My Rat is secured to two thicknesses of 3/4" ply about chest height with dust extraction tubes below.
Although most of the time it is secured to some wall shelves in theory it can be moved to my work bench and secured by a couple of clamps and my vice.
Also in theory I can adjust the height by mounting it higher but so far have never done that?

Rod


----------



## custard (29 Aug 2011)

I've used both. 

The Woodrat can cut far finer dovetails than the Leigh. The Leigh is limited to through dovetails at an 8 degree slope and you can't buy a super slim dovetail cutter in an 8 degree slope configuration (the really nice Woodrat cutters are in a 9 degree slope, so can't be used with the Leigh jig). The Woodrat on the other hand allows you to use some unbelievably elegant HSS cutters that are virtually indistinguishable from perfectly hand cut dovetails, and it can handle whatever slope angle you like. 

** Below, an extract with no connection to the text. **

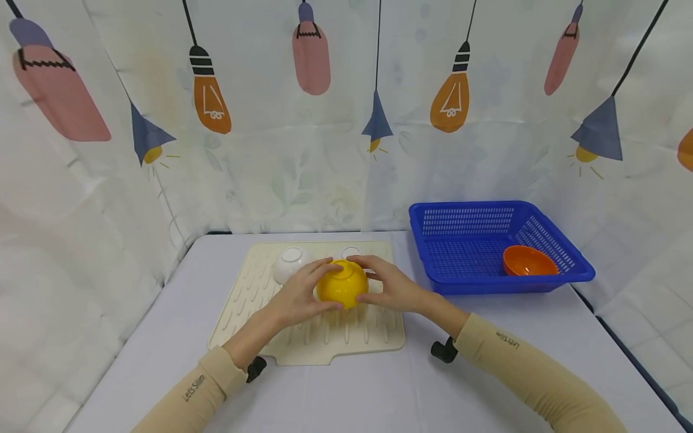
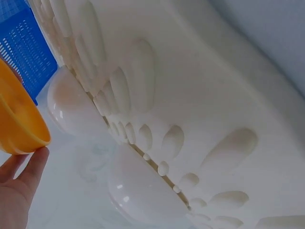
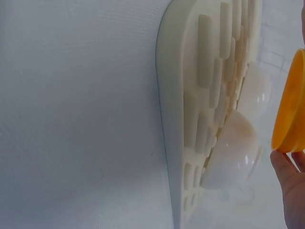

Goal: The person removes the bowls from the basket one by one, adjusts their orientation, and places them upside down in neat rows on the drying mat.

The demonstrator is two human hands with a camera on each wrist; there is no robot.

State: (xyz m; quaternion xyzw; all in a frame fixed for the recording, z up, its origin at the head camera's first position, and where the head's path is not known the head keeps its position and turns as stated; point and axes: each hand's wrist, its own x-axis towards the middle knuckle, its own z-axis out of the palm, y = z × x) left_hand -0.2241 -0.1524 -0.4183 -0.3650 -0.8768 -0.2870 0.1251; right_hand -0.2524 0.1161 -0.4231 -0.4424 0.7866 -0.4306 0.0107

The problem is that the Woodrat set-up is much more lengthy and demanding. The Leigh isn't exactly super fast, but it's certainly a lot quicker than the Woodrat, and the results are more predictable, there's still a hefty element of skill with the Woodrat so you won't get the superb quality possible without a lot of practise and a very precise working style.


----------



## Benchwayze (29 Aug 2011)

Yes Custard. I agree about the limitations of the Leigh joints, but like the Woodrat, they are variable in spacing, so that does help a little.. 

As for when I want a dovetail to look like it's been hand tooled... 
Well... I just (hammer) :mrgreen:

And these days it's going to be more often.. As soon as the NH decide to spend the money and replace my other knee, I'll be able to get in some practice. 

Cheers 

John


----------